Your response should consist of every line below, reproduced without alteration.

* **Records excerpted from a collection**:
********

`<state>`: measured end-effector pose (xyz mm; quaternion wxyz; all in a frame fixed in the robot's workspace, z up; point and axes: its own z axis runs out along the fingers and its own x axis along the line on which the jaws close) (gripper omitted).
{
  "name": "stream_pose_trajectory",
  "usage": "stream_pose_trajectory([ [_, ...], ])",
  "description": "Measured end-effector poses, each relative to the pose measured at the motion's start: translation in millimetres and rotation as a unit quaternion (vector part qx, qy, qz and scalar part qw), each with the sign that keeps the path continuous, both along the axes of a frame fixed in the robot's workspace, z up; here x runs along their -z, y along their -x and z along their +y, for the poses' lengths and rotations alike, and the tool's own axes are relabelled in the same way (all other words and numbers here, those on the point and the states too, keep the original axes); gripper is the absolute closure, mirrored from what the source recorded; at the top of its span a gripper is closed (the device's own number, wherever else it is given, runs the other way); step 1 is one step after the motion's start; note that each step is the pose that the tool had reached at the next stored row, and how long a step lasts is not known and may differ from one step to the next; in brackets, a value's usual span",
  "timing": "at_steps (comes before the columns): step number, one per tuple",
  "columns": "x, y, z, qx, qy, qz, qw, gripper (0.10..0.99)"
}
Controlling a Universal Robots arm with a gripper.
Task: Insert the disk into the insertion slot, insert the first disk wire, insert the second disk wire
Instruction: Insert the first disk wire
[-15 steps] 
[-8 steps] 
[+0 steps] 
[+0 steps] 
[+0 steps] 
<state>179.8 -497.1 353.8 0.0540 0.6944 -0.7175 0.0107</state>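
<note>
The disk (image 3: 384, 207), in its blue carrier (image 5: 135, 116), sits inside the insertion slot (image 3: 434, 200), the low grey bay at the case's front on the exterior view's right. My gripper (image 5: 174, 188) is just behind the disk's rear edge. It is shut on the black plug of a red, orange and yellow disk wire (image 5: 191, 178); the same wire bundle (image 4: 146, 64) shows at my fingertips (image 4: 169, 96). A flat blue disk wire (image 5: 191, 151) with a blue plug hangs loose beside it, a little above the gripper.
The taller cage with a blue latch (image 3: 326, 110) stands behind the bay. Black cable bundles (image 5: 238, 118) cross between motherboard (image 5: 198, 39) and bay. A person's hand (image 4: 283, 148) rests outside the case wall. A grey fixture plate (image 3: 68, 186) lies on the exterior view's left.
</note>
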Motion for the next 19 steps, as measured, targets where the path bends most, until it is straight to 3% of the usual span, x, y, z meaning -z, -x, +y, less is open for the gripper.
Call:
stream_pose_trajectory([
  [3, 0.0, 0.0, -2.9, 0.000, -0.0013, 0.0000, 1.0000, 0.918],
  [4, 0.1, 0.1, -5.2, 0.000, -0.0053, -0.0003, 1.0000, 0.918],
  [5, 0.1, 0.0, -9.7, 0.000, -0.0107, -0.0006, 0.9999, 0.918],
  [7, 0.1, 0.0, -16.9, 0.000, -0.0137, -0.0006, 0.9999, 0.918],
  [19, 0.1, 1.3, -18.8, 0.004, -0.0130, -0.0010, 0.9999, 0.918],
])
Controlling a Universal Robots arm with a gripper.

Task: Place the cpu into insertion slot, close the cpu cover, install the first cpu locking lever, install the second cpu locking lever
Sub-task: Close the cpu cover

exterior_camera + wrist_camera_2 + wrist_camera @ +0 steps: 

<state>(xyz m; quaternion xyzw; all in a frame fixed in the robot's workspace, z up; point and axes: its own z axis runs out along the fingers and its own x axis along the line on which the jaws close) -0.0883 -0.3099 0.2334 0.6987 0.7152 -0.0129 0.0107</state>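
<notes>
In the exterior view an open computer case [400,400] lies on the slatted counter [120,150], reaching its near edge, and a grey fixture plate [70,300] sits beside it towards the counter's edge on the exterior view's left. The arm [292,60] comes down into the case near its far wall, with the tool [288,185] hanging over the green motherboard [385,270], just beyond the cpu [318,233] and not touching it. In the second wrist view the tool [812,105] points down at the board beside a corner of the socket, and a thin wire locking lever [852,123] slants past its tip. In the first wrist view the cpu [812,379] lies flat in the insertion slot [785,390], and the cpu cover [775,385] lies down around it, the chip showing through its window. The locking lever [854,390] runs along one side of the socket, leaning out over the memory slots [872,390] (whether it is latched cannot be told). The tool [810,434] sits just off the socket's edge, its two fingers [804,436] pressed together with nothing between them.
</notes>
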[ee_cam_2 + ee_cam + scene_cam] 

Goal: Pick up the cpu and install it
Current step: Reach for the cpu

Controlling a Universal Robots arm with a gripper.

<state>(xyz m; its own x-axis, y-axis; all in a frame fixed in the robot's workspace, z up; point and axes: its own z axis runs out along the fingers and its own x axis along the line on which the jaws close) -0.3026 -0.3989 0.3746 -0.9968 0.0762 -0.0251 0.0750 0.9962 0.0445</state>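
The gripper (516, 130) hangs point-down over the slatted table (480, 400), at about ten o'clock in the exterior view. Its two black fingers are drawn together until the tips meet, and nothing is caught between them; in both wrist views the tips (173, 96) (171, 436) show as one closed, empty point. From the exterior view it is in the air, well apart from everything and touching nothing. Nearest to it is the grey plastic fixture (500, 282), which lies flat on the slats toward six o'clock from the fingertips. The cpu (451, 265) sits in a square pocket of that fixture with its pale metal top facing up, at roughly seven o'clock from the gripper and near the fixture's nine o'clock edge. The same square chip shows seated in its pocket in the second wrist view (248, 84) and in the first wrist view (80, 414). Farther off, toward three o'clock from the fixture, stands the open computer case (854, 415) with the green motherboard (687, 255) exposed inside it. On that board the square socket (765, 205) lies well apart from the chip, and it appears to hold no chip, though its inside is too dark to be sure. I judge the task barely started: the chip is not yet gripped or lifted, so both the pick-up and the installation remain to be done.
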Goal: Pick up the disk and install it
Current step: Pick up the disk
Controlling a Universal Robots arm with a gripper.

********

* **RESPONSE TO THE TASK**:
`<state>`: measured end-effector pose (xyz mm; quaternion wxyz; all in a frame fixed in the robot's workspace, z up; point and axes: its own z axis runs out along the fingers and its own x axis along the line on which the jaws close) (gripper omitted).
{
  "name": "stream_pose_trajectory",
  "usage": "stream_pose_trajectory([ [_, ...], ])",
  "description": "Measured end-effector poses, each relative to the pose measured at the motion's start: translation in millimetres and rotation as a unit quaternion (vector part qx, qy, qz and scalar part qw), each with the sign that keeps the path continuous, both along the axes of a frame fixed in the robot's workspace, z up; here x runs along their -z, y along their -x and z along their +y, for the poses' lengths and rotations alike, and the tool's own axes are relabelled in the same way (all other words and numbers here, those on the point and the states too, keep the original axes); gripper is the absolute closure, mirrored from what the source recorded; at the top of its span a gripper is closed (the device's own number, wherever else it is given, runs the other way); step 1 is one step after the motion's start; note that each step is the pose that the tool had reached at the next stored row, and how long a step lasts is not known and may differ from one step to the next; in brackets, a value's usual span",
  "timing": "at_steps (comes before the columns): step number, one per tuple",
  "columns": "x, y, z, qx, qy, qz, qw, gripper (0.10..0.99)"
}
Controlling a Universal Robots arm with a gripper.
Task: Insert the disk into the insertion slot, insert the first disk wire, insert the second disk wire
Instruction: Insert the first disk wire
[-15 steps] 
[-8 steps] 
[+0 steps] 
[+0 steps] 
[+0 steps] 
<state>179.8 -497.1 353.8 0.0540 0.6944 -0.7175 0.0107</state>
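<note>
The disk (image 3: 384, 207), in its blue carrier (image 5: 135, 116), sits inside the insertion slot (image 3: 434, 200), the low grey bay at the case's front on the exterior view's right. My gripper (image 5: 174, 188) is just behind the disk's rear edge. It is shut on the black plug of a red, orange and yellow disk wire (image 5: 191, 178); the same wire bundle (image 4: 146, 64) shows at my fingertips (image 4: 169, 96). A flat blue disk wire (image 5: 191, 151) with a blue plug hangs loose beside it, a little above the gripper.
The taller cage with a blue latch (image 3: 326, 110) stands behind the bay. Black cable bundles (image 5: 238, 118) cross between motherboard (image 5: 198, 39) and bay. A person's hand (image 4: 283, 148) rests outside the case wall. A grey fixture plate (image 3: 68, 186) lies on the exterior view's left.
</note>
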Motion for the next 19 steps, as measured, targets where the path bends most, until it is straight to 3% of the usual span, x, y, z meaning -z, -x, +y, less is open for the gripper.
Call:
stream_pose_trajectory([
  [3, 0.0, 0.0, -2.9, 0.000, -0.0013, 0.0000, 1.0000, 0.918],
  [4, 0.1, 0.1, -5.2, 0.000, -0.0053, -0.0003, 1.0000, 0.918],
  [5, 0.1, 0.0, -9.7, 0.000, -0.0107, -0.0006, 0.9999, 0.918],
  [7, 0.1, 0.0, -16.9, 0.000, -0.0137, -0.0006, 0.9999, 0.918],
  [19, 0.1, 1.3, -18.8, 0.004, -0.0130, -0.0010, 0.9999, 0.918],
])
Controlling a Universal Robots arm with a gripper.

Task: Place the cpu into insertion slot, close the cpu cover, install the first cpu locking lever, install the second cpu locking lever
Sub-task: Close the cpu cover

exterior_camera + wrist_camera_2 + wrist_camera @ +0 steps: 

<state>(xyz m; quaternion xyzw; all in a frame fixed in the robot's workspace, z up; point and axes: its own z axis runs out along the fingers and its own x axis along the line on which the jaws close) -0.0883 -0.3099 0.2334 0.6987 0.7152 -0.0129 0.0107</state>
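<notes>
In the exterior view an open computer case [400,400] lies on the slatted counter [120,150], reaching its near edge, and a grey fixture plate [70,300] sits beside it towards the counter's edge on the exterior view's left. The arm [292,60] comes down into the case near its far wall, with the tool [288,185] hanging over the green motherboard [385,270], just beyond the cpu [318,233] and not touching it. In the second wrist view the tool [812,105] points down at the board beside a corner of the socket, and a thin wire locking lever [852,123] slants past its tip. In the first wrist view the cpu [812,379] lies flat in the insertion slot [785,390], and the cpu cover [775,385] lies down around it, the chip showing through its window. The locking lever [854,390] runs along one side of the socket, leaning out over the memory slots [872,390] (whether it is latched cannot be told). The tool [810,434] sits just off the socket's edge, its two fingers [804,436] pressed together with nothing between them.
</notes>
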[ee_cam_2 + ee_cam + scene_cam] 

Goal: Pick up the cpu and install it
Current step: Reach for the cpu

Controlling a Universal Robots arm with a gripper.

<state>(xyz m; its own x-axis, y-axis; all in a frame fixed in the robot's workspace, z up; point and axes: its own z axis runs out along the fingers and its own x axis along the line on which the jaws close) -0.3026 -0.3989 0.3746 -0.9968 0.0762 -0.0251 0.0750 0.9962 0.0445</state>
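The gripper (516, 130) hangs point-down over the slatted table (480, 400), at about ten o'clock in the exterior view. Its two black fingers are drawn together until the tips meet, and nothing is caught between them; in both wrist views the tips (173, 96) (171, 436) show as one closed, empty point. From the exterior view it is in the air, well apart from everything and touching nothing. Nearest to it is the grey plastic fixture (500, 282), which lies flat on the slats toward six o'clock from the fingertips. The cpu (451, 265) sits in a square pocket of that fixture with its pale metal top facing up, at roughly seven o'clock from the gripper and near the fixture's nine o'clock edge. The same square chip shows seated in its pocket in the second wrist view (248, 84) and in the first wrist view (80, 414). Farther off, toward three o'clock from the fixture, stands the open computer case (854, 415) with the green motherboard (687, 255) exposed inside it. On that board the square socket (765, 205) lies well apart from the chip, and it appears to hold no chip, though its inside is too dark to be sure. I judge the task barely started: the chip is not yet gripped or lifted, so both the pick-up and the installation remain to be done.
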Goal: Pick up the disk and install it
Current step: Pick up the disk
Controlling a Universal Robots arm with a gripper.

Exercise complete, with nothing further to add.